Приятно смотреть, как они оба, Мирон и Даша, идут к обедне. На ней голубенькое платье и белый платочек. Она несет годовалую Танюшку, которую называет – «ясная ты моя», а Мирон, прибранный и тоже весь ясный, ведет за руку трехлетнего Ваню, в башмачках на пуговках, с голыми ножками, как водит своих внучат барыня из усадьбы, – в плисовой курточке с кружевцами и в красной жокейской кепке.
Это совсем новая для Крестов семейка: так они чисты, ласковы, и так у них чисто в доме. На светлых стенах, которые Даша каждую субботу выскребывает с мылом, развешаны в рамочках «сухаревские» картинки, – Мирон любит моря и горы, – красуется на полочке будильник, который может играть – «По улице мостовой», а в ажурной рамочке, Мироновой работы, за стеклышком, – кабинетная фотография супругов, первого года свадьбы. В шкапчике, за стеклом, голубые чашки с цветочками, много веселого цветного стекла, и никелированный самовар – дынькой, из которого они пьют по праздникам. Они любовно устраивают хозяйство.
История их любви трогательна.
– Добывал ее себе, как Жар-Птицу! – говорит их сосед, Семен Орешкин.

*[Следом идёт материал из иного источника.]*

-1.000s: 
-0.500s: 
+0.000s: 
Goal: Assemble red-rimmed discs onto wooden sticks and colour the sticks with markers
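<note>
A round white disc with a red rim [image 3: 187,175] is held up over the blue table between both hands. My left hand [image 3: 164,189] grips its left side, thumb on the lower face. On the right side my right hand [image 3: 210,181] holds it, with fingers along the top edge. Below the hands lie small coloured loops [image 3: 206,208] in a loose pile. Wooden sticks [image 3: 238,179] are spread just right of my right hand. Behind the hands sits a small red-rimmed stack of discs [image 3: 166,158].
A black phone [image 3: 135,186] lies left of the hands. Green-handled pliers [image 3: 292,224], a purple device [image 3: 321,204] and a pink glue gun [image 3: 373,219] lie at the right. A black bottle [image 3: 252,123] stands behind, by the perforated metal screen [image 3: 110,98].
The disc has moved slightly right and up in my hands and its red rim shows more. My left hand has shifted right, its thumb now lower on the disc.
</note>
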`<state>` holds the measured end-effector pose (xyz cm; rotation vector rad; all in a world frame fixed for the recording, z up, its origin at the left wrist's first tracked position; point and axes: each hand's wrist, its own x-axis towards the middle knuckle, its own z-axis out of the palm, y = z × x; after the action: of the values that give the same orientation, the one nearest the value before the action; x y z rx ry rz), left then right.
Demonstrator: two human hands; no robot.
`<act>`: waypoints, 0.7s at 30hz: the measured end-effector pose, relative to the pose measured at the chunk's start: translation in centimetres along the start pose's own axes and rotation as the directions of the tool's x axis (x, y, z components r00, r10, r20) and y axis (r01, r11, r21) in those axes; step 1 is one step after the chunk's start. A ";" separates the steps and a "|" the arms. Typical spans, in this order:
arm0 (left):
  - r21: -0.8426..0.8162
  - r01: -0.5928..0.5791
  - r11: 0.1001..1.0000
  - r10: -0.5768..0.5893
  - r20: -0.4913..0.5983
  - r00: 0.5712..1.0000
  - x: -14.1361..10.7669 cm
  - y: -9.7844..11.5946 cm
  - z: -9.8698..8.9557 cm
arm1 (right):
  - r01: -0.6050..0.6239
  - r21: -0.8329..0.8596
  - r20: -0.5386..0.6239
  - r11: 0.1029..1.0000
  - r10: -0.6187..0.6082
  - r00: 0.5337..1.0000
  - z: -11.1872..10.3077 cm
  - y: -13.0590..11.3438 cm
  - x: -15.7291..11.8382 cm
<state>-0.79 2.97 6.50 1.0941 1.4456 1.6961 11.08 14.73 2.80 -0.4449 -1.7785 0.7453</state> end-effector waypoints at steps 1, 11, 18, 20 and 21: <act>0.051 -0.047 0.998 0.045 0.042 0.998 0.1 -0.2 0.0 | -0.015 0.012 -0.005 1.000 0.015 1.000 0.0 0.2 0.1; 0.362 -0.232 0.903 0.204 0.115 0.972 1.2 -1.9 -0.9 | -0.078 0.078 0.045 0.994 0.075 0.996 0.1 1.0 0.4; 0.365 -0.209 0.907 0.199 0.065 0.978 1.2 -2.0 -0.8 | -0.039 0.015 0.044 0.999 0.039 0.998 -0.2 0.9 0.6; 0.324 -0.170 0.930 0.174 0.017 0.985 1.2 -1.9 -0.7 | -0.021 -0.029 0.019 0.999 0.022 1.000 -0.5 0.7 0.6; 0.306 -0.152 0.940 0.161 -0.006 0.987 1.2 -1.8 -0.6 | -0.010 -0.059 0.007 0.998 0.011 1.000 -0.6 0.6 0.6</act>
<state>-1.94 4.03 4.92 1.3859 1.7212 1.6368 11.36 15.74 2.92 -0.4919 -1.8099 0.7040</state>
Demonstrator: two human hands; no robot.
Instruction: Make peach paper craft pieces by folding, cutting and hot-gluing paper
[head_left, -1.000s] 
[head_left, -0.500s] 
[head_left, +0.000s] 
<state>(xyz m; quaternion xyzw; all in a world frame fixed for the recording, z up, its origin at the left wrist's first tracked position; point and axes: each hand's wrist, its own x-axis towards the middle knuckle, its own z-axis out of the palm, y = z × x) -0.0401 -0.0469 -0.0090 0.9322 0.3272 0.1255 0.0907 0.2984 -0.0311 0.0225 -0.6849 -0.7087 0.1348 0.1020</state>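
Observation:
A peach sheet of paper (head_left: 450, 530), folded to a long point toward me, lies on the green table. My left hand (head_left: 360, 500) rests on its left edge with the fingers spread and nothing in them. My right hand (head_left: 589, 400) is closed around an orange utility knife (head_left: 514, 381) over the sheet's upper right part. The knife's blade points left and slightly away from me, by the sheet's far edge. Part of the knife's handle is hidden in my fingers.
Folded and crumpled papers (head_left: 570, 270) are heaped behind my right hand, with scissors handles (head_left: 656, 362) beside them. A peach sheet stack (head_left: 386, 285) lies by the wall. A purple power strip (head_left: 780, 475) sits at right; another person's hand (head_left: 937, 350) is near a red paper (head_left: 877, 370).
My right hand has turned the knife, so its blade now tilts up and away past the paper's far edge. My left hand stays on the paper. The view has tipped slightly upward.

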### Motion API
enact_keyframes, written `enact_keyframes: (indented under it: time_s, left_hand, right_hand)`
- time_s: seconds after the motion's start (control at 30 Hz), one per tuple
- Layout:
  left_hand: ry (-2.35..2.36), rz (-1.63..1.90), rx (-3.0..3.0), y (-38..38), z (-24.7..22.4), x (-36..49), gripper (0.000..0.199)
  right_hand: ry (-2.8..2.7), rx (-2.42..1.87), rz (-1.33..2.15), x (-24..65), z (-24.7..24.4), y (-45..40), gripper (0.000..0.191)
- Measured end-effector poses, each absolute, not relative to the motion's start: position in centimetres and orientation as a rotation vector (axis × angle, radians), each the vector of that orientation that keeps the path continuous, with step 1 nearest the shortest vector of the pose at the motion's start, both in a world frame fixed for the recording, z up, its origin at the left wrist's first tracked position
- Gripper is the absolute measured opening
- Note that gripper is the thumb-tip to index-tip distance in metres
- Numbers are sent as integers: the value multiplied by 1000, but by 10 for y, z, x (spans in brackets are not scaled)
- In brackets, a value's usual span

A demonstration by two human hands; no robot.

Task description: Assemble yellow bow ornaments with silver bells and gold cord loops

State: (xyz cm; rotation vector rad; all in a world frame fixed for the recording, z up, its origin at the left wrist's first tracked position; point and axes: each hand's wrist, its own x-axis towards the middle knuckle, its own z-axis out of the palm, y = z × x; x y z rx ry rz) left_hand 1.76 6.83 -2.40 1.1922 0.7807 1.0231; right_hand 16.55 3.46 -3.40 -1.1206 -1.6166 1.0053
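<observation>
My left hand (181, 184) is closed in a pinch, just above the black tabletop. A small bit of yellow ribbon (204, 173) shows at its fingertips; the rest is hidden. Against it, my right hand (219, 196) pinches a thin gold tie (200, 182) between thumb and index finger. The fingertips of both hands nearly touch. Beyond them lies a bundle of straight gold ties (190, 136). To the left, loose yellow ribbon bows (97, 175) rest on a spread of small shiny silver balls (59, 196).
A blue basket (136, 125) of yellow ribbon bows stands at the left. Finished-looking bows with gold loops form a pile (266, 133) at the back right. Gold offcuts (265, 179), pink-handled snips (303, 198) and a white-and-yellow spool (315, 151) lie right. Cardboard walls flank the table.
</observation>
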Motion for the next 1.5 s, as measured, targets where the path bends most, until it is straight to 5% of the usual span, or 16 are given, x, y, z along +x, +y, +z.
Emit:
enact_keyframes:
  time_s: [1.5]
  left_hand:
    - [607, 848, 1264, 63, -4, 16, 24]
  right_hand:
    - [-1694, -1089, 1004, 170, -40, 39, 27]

Правда, Даша досталась Мирону недешево. Придя из солдат, годов пять тому, работал Мирон в Остапкове, верст за пятьдесят от Крестов. Там-то и высмотрел свою Дашу, в семье старовера. Высмотрел – и потерял сон. Валялся у старовера в ногах, дал зарок креститься двумя перстами, купил на ворота новый медный восьмиконечный крест, даром перебрал будущему тестю избу и двор – старик не сдавался. Тогда купил Мирон и привел старику во двор облюбованную стариком лошадь, отдал три четвертных, – старик обещал подумать. Подарил старику валенки, шапку и теплые рукавицы, а староверскому начетчику новый кафтан на зайце, и такими трудами заработал себе пригожую Дашу. Но и старик в долгу не остался: пригнал к зятю стельную корову и тройку овец, а на свадьбе подарил дочери выигрышный билет в хрустальной шкатулочке.